Problem requirements - The data are to be restated in full, exactly as presented.

Task material -
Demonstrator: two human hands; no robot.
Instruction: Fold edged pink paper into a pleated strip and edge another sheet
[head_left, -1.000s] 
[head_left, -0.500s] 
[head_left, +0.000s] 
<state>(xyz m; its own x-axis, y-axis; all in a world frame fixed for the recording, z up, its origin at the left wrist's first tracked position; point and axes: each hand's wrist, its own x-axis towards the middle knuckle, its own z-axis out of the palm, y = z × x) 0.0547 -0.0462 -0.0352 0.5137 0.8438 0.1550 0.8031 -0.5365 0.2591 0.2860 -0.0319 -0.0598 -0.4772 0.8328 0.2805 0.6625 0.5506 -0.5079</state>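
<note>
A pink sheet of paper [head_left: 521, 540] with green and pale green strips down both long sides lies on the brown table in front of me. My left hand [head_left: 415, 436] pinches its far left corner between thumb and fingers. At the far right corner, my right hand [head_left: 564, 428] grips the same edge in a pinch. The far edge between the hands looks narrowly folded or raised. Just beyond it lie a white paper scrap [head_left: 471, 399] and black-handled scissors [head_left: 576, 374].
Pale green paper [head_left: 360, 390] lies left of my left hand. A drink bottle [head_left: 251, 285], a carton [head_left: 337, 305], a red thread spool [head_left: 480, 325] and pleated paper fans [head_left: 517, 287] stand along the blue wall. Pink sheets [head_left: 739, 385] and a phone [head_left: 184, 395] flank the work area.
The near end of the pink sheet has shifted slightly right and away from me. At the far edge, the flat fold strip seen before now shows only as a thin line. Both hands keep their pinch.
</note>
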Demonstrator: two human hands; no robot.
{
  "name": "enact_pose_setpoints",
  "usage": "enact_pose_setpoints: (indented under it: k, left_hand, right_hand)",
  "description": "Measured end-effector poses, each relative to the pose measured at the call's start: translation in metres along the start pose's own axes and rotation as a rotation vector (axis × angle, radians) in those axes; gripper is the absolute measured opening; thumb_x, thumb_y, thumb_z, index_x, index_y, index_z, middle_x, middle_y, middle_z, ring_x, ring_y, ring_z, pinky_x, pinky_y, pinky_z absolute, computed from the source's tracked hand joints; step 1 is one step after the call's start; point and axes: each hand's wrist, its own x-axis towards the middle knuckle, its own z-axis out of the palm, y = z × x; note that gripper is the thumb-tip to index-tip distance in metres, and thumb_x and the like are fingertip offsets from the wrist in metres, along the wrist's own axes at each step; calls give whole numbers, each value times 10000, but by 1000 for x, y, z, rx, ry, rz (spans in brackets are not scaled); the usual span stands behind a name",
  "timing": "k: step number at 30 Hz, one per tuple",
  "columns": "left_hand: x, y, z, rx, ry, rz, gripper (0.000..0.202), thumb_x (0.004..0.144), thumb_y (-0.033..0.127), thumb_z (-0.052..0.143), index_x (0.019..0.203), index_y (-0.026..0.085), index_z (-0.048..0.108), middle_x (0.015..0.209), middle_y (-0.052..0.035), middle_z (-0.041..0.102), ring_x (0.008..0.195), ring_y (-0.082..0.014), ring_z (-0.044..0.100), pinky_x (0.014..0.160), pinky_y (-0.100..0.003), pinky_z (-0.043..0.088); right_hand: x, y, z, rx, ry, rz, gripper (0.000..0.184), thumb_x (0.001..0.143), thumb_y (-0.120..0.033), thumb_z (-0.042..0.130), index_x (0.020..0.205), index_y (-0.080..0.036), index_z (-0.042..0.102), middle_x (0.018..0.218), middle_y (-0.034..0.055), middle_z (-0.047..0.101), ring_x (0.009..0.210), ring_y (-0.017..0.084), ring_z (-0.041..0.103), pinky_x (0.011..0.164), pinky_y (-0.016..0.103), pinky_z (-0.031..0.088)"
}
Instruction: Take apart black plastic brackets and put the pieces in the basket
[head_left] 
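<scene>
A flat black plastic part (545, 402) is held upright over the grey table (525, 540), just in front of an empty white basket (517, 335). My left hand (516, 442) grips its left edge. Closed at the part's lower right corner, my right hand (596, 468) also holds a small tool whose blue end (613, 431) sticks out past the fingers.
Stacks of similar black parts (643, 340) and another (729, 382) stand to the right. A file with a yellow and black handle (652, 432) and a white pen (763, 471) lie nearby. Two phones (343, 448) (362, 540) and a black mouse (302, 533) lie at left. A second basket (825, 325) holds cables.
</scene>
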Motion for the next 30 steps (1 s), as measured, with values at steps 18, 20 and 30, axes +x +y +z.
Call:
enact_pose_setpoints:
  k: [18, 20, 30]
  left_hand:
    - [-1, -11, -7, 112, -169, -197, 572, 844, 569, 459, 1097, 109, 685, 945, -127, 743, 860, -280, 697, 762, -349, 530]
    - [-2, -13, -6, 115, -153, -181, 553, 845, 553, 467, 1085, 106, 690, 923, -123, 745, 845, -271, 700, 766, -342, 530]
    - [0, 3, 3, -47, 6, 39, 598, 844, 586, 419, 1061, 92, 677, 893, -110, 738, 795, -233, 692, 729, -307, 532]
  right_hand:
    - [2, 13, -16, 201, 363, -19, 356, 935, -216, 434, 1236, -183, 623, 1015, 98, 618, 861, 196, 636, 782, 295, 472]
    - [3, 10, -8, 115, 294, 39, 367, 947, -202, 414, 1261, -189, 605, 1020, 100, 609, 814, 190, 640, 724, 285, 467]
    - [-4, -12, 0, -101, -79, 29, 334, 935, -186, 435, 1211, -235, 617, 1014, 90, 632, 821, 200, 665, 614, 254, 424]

Response to this exercise -
Demonstrator: two human hands; no robot.
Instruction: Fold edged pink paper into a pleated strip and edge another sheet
[head_left, -1.000s] 
[head_left, -0.500s] 
[head_left, +0.000s] 
<state>(xyz m; its own x-axis, y-axis; all in a world frame fixed for the recording, z up, its origin at the left wrist's first tracked position; point and axes: each hand's wrist, its own x-axis towards the middle knuckle, its own z-axis out of the palm, y = z × x) 0.0547 -0.0462 -0.0352 0.5137 0.8438 0.1550 0.8031 -0.5365 0.2591 0.2860 -0.0319 -0.0598 -0.4772 0.8328 0.2805 0.6625 0.5506 -0.5079</state>
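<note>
A pink sheet of paper [head_left: 521, 540] with green and pale green strips down both long sides lies on the brown table in front of me. My left hand [head_left: 415, 436] pinches its far left corner between thumb and fingers. At the far right corner, my right hand [head_left: 564, 428] grips the same edge in a pinch. The far edge between the hands looks narrowly folded or raised. Just beyond it lie a white paper scrap [head_left: 471, 399] and black-handled scissors [head_left: 576, 374].
Pale green paper [head_left: 360, 390] lies left of my left hand. A drink bottle [head_left: 251, 285], a carton [head_left: 337, 305], a red thread spool [head_left: 480, 325] and pleated paper fans [head_left: 517, 287] stand along the blue wall. Pink sheets [head_left: 739, 385] and a phone [head_left: 184, 395] flank the work area.
The near end of the pink sheet has shifted slightly right and away from me. At the far edge, the flat fold strip seen before now shows only as a thin line. Both hands keep their pinch.
</note>
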Demonstrator: two human hands; no robot.
{
  "name": "enact_pose_setpoints",
  "usage": "enact_pose_setpoints: (indented under it: k, left_hand, right_hand)",
  "description": "Measured end-effector poses, each relative to the pose measured at the call's start: translation in metres along the start pose's own axes and rotation as a rotation vector (axis × angle, radians) in those axes; gripper is the absolute measured opening; thumb_x, thumb_y, thumb_z, index_x, index_y, index_z, middle_x, middle_y, middle_z, ring_x, ring_y, ring_z, pinky_x, pinky_y, pinky_z absolute, computed from the source's tracked hand joints; step 1 is one step after the call's start; point and axes: each hand's wrist, its own x-axis towards the middle knuckle, its own z-axis out of the palm, y = z × x; note that gripper is the thumb-tip to index-tip distance in metres, and thumb_x and the like are fingertip offsets from the wrist in metres, along the wrist's own axes at each step; calls give whole numbers, each value times 10000, but by 1000 for x, y, z, rx, ry, rz (spans in brackets are not scaled); the usual span stands behind a name",
  "timing": "k: step number at 30 Hz, one per tuple",
  "columns": "left_hand: x, y, z, rx, ry, rz, gripper (0.000..0.202), thumb_x (0.004..0.144), thumb_y (-0.033..0.127), thumb_z (-0.052..0.143), index_x (0.019..0.203), index_y (-0.026..0.085), index_z (-0.048..0.108), middle_x (0.015..0.209), middle_y (-0.052..0.035), middle_z (-0.041..0.102), ring_x (0.008..0.195), ring_y (-0.082..0.014), ring_z (-0.044..0.100), pinky_x (0.014..0.160), pinky_y (-0.100..0.003), pinky_z (-0.043..0.088); right_hand: x, y, z, rx, ry, rz, gripper (0.000..0.184), thumb_x (0.001..0.143), thumb_y (-0.120..0.033), thumb_z (-0.042..0.130), index_x (0.020..0.205), index_y (-0.080..0.036), index_z (-0.042..0.102), middle_x (0.018..0.218), middle_y (-0.034..0.055), middle_z (-0.047..0.101), ring_x (0.009..0.210), ring_y (-0.017..0.084), ring_z (-0.041..0.103), pinky_x (0.011..0.164), pinky_y (-0.016..0.103), pinky_z (-0.031..0.088)"
}
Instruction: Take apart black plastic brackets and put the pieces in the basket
[head_left] 
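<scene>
A flat black plastic part (545, 402) is held upright over the grey table (525, 540), just in front of an empty white basket (517, 335). My left hand (516, 442) grips its left edge. Closed at the part's lower right corner, my right hand (596, 468) also holds a small tool whose blue end (613, 431) sticks out past the fingers.
Stacks of similar black parts (643, 340) and another (729, 382) stand to the right. A file with a yellow and black handle (652, 432) and a white pen (763, 471) lie nearby. Two phones (343, 448) (362, 540) and a black mouse (302, 533) lie at left. A second basket (825, 325) holds cables.
</scene>
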Motion for the next 30 steps (1 s), as measured, with values at steps 18, 20 and 30, axes +x +y +z.
Call:
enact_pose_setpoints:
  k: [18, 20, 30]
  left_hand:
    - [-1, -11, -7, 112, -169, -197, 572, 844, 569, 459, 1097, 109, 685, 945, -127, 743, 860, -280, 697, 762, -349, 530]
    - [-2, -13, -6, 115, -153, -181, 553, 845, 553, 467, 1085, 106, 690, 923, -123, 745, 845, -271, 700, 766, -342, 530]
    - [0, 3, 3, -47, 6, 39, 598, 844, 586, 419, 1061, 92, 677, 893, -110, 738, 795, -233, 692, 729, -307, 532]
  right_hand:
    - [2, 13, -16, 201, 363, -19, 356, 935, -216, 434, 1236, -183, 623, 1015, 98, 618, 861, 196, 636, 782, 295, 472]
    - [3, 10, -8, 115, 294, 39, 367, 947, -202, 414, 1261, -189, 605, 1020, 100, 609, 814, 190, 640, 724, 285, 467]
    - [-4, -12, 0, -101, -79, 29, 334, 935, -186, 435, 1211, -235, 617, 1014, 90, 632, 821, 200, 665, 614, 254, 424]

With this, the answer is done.